> [What you should do]: Each record must be retyped word for word.

======== Information given ========

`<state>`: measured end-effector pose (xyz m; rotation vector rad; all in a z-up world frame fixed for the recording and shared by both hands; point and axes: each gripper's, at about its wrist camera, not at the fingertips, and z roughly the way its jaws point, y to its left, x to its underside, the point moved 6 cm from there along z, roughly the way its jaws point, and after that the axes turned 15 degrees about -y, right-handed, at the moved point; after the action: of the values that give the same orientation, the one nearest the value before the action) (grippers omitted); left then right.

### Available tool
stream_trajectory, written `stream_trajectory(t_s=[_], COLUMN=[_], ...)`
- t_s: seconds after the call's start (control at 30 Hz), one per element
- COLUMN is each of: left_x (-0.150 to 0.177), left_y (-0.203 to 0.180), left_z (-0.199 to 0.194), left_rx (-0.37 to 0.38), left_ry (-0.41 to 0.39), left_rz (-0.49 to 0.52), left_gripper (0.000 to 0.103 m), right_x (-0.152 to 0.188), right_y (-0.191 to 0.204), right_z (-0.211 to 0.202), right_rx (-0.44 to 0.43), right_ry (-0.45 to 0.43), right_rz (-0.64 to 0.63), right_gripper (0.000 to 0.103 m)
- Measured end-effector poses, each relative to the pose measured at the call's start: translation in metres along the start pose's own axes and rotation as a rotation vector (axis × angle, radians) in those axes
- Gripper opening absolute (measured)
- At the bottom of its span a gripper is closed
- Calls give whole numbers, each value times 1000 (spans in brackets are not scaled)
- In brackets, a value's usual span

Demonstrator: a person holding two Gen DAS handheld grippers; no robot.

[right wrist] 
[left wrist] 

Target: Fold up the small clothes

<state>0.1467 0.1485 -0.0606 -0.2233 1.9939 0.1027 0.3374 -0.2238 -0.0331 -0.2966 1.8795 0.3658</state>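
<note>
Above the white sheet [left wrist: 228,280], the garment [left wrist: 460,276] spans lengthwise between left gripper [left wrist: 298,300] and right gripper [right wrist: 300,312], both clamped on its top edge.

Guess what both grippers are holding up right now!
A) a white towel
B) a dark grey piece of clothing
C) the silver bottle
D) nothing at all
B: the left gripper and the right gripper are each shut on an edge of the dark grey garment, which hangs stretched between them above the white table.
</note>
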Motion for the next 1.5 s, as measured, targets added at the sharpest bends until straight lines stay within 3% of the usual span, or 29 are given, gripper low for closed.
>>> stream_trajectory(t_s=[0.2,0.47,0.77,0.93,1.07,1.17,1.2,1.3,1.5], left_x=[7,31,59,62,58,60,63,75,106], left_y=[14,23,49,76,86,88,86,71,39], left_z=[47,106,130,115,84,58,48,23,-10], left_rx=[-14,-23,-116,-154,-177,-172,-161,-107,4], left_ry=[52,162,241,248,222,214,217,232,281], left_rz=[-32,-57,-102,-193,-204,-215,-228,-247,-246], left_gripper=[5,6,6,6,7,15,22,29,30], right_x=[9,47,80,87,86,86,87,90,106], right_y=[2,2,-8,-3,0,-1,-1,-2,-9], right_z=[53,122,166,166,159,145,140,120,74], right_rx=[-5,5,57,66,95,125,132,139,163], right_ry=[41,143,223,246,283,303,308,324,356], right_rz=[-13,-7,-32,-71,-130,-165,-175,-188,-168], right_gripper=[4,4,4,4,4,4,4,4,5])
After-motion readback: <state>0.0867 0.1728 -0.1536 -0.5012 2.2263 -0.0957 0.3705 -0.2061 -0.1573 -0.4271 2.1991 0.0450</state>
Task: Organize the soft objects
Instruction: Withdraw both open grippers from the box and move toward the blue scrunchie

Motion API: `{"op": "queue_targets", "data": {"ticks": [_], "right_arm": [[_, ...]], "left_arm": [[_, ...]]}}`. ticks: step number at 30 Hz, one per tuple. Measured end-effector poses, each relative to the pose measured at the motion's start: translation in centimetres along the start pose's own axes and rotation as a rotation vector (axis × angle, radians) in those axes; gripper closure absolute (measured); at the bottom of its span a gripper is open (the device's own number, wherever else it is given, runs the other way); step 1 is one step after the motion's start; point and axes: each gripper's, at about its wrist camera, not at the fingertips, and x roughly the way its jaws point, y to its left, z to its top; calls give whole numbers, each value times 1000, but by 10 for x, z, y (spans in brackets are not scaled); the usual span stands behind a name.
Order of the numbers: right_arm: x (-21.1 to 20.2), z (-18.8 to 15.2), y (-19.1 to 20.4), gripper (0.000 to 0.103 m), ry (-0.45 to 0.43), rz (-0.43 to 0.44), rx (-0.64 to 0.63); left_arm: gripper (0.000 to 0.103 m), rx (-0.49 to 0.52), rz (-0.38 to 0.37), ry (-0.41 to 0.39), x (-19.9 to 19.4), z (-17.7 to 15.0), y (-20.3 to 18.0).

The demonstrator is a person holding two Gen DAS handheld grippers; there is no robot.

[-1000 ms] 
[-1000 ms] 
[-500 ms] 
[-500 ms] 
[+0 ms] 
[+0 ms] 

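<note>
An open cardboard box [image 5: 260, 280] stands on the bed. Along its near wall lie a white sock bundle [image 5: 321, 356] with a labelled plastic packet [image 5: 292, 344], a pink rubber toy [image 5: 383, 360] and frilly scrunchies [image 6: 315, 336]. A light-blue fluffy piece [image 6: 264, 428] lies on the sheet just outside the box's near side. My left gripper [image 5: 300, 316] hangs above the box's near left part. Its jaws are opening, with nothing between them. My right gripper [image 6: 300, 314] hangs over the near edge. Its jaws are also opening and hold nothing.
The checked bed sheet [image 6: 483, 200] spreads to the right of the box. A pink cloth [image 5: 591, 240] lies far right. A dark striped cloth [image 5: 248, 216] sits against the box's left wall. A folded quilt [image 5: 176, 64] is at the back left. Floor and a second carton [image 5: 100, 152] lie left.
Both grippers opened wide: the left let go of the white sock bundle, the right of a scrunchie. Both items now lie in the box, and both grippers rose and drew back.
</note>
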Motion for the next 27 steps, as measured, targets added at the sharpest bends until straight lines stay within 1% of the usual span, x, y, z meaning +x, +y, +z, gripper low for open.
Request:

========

> [Result of this task]:
`<state>`: measured end-effector pose (xyz m; rotation vector rad; all in a z-up world frame fixed for the recording and shared by both hands; point and axes: each gripper's, at about its wrist camera, not at the fingertips, and z roughly the way its jaws point, y to its left, x to its underside, the point moved 6 cm from there along z, roughly the way its jaws point, and after that the axes turned 15 degrees about -y, right-handed, at the moved point; after the action: of the values that give the same orientation, the one nearest the value before the action) (grippers omitted); left then right.

### Available tool
stream_trajectory, written `stream_trajectory(t_s=[_], COLUMN=[_], ...)`
- t_s: seconds after the call's start (control at 30 Hz), one per element
- COLUMN is each of: left_x (-0.150 to 0.177), left_y (-0.203 to 0.180), left_z (-0.199 to 0.194), left_rx (-0.37 to 0.38), left_ry (-0.41 to 0.39), left_rz (-0.49 to 0.52), left_gripper (0.000 to 0.103 m), right_x (-0.152 to 0.188), right_y (-0.191 to 0.204), right_z (-0.211 to 0.202), right_rx (-0.44 to 0.43), right_ry (-0.45 to 0.43), right_rz (-0.64 to 0.63), right_gripper (0.000 to 0.103 m)
- Measured end-effector poses, each relative to the pose measured at the call's start: translation in metres along the start pose's own axes and rotation as a rotation vector (axis × angle, radians) in those axes
- Gripper opening absolute (measured)
- At the bottom of its span a gripper is closed
- Calls give whole numbers, each value times 1000 (spans in brackets are not scaled)
- In brackets, a value's usual span

Demonstrator: a person holding two Gen DAS handheld grippers; no robot.

[right wrist] 
[left wrist] 

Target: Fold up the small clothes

<state>0.1467 0.1485 -0.0606 -0.2233 1.9939 0.1027 0.3374 -0.2238 -0.0331 -0.2966 1.8795 0.3658</state>
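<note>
Above the white sheet [left wrist: 228,280], the garment [left wrist: 460,276] spans lengthwise between left gripper [left wrist: 298,300] and right gripper [right wrist: 300,312], both clamped on its top edge.

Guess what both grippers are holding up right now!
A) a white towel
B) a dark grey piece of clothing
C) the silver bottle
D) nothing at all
B: the left gripper and the right gripper are each shut on an edge of the dark grey garment, which hangs stretched between them above the white table.
</note>
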Motion for the next 1.5 s, as measured, targets added at the sharpest bends until straight lines stay within 3% of the usual span, or 29 are given, gripper low for closed.
>>> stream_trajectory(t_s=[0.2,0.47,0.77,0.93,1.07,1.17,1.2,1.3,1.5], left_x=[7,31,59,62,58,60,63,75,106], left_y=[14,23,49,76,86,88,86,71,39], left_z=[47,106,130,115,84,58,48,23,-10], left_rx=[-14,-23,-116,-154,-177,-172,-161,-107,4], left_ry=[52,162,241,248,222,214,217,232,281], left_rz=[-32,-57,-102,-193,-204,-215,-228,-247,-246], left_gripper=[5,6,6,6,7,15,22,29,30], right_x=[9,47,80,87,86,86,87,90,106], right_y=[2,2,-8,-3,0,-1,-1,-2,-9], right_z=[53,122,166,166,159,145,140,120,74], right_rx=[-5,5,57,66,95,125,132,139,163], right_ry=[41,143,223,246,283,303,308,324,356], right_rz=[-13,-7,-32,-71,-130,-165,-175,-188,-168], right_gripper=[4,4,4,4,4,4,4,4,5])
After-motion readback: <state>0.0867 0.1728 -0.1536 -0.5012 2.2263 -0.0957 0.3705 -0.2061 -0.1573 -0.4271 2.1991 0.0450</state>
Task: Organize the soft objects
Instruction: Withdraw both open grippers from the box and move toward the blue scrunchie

Motion API: `{"op": "queue_targets", "data": {"ticks": [_], "right_arm": [[_, ...]], "left_arm": [[_, ...]]}}`. ticks: step number at 30 Hz, one per tuple. Measured end-effector poses, each relative to the pose measured at the motion's start: translation in centimetres along the start pose's own axes and rotation as a rotation vector (axis × angle, radians) in those axes; gripper closure absolute (measured); at the bottom of its span a gripper is open (the device's own number, wherever else it is given, runs the other way); step 1 is one step after the motion's start; point and axes: each gripper's, at about its wrist camera, not at the fingertips, and x roughly the way its jaws point, y to its left, z to its top; calls give whole numbers, each value times 1000, but by 10 for x, z, y (spans in brackets are not scaled); the usual span stands behind a name.
Order of the numbers: right_arm: x (-21.1 to 20.2), z (-18.8 to 15.2), y (-19.1 to 20.4), gripper (0.000 to 0.103 m), ry (-0.45 to 0.43), rz (-0.43 to 0.44), rx (-0.64 to 0.63); left_arm: gripper (0.000 to 0.103 m), rx (-0.49 to 0.52), rz (-0.38 to 0.37), ry (-0.41 to 0.39), x (-19.9 to 19.4), z (-17.7 to 15.0), y (-20.3 to 18.0).

The demonstrator is a person holding two Gen DAS handheld grippers; there is no robot.

[-1000 ms] 
[-1000 ms] 
[-500 ms] 
[-500 ms] 
[+0 ms] 
[+0 ms] 

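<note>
An open cardboard box [image 5: 260, 280] stands on the bed. Along its near wall lie a white sock bundle [image 5: 321, 356] with a labelled plastic packet [image 5: 292, 344], a pink rubber toy [image 5: 383, 360] and frilly scrunchies [image 6: 315, 336]. A light-blue fluffy piece [image 6: 264, 428] lies on the sheet just outside the box's near side. My left gripper [image 5: 300, 316] hangs above the box's near left part. Its jaws are opening, with nothing between them. My right gripper [image 6: 300, 314] hangs over the near edge. Its jaws are also opening and hold nothing.
The checked bed sheet [image 6: 483, 200] spreads to the right of the box. A pink cloth [image 5: 591, 240] lies far right. A dark striped cloth [image 5: 248, 216] sits against the box's left wall. A folded quilt [image 5: 176, 64] is at the back left. Floor and a second carton [image 5: 100, 152] lie left.
Both grippers opened wide: the left let go of the white sock bundle, the right of a scrunchie. Both items now lie in the box, and both grippers rose and drew back.
</note>
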Motion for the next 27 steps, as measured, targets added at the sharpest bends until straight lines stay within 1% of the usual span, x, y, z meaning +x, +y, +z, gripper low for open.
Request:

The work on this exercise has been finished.